Documents secrets: la téléphonie mobile louangée par la NSA

Les agents secrets ont toujours eu une fascination pour les téléphones. Ici, Sean Connery dans le rôle de James Bond.
Photo: Les agents secrets ont toujours eu une fascination pour les téléphones. Ici, Sean Connery dans le rôle de James Bond.

La révolution induite par les téléphones dits intelligents ne fait pas que vibrer les amateurs du tout à l'ego, adeptes du texto-frénétique et autres accros à la photo floue à partager pour exister. Elle semble également faire la joie des espions américains de la National Security Agency (NSA), organe étatique d'écoutes électroniques, qui voient dans ce nouvel écosystème, alimenté par les iPhone, Android et BlackBerry et par leurs adeptes en croissance, un environnement rêvé pour leur projets de surveillance. Une excitation assumée d'ailleurs dans plusieurs documents internes que le magazine allemand Der Spiegel vient de révéler à la face du monde.

L'humanité succombe à l'Internet mobile, à la socialisation par téléphones interposés et les agents secrets américains rigolent. « Qui aurait su que dans 1984 [roman d'anticipation signé de George Orwell] Big Brother, ça serait ça », peut-on lire sur un document de présentation interne de la NSA montrant un portrait sans équivoque de Steve Jobs, fondateur d'Apple et instigateur de la déferlante iPhone sur la planète terre... « et que les zombies seraient finalement des consommateurs payants », poursuit le document qui fait partie des archives sorties de l'ombre par l'ex-analyste de la NSA Edward Snowden.

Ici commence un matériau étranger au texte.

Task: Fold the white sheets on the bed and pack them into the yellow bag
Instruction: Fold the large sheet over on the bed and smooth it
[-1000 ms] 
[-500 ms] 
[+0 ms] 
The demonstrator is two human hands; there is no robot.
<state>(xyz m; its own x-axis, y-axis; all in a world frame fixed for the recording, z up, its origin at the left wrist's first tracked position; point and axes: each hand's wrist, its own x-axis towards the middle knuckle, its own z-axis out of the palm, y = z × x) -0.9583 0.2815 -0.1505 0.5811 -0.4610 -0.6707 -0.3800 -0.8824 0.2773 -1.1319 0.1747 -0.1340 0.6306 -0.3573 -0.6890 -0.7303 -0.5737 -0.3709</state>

En transportant leurs intimités, leurs interactions sociales, leurs positions géographiques dans leurs poches, les propriétaires de téléphones dits intelligents, soit 56 % de la population américaine — ou 80 % des 18-29 ans — ont rapidement attisé la convoitise des agents de la NSA qui ont mis en place les cellules nécessaires pour trouver des façons discrètes d'entrer dans ces appareils pour profiter, dans une logique de surveillance, des informations cruciales qu'ils peuvent contenir, indique les documents. Au passage, ils s'amusent même de la Nomophobie (la peur de perdre ou oublier son téléphone), une pathologie très contemporaine qui joue à leur avantage: les gens étant bien plus préoccupés aujourd'hui par la peur de perdre leur connexion à un réseau que des fragments de leur vie privée, peut-on lire.

Sans faire la démonstration que les compagnies qui fabriquent ces appareils ont collaboré avec l'Agence, les documents obtenus par le Spiegel témoignent des succès remportés par les programmeurs de la NSA qui ont réussi à mettre en route un système de surveillance de 38 fonctionnalités des iPhone 3 et 4, mais également à venir à bout du code du BlackBerry, appareil pourtant vendu comme un système de communication fiable mettant les courriels et autres échanges numériques à l'abri des regards indiscrets. Ça s'est passé en mars 2010, indiquent les documents et particulièrement une note interne dans laquelle les analystes se réjouissent d'avoir enfin trouvé la brèche: «Champagne!», écrivent-ils pour souligner leur victoire.

L'engouement de la NSA pour la vie en format mobile tient également dans une anecdote racontée par Der Spiegel et qui met en scène un ex-grand patron de l'Agence, Michael Hayden. C'est lui qui a partagé la chose lors d'une récente conférence à Washington. Dans un Apple Store, l'homme s'est fait vanter par un vendeur les 400 000 applications qui fonctionnent sur un iPhone. 400 000, un chiffre évoquant bien des possibles, particulièrement pour un espion, a-t-il expliqué, qui voit dans ce gigantisme très commercial 400 000 façons d'entrer dans le téléphone. Amusant... quoi que pas vraiment!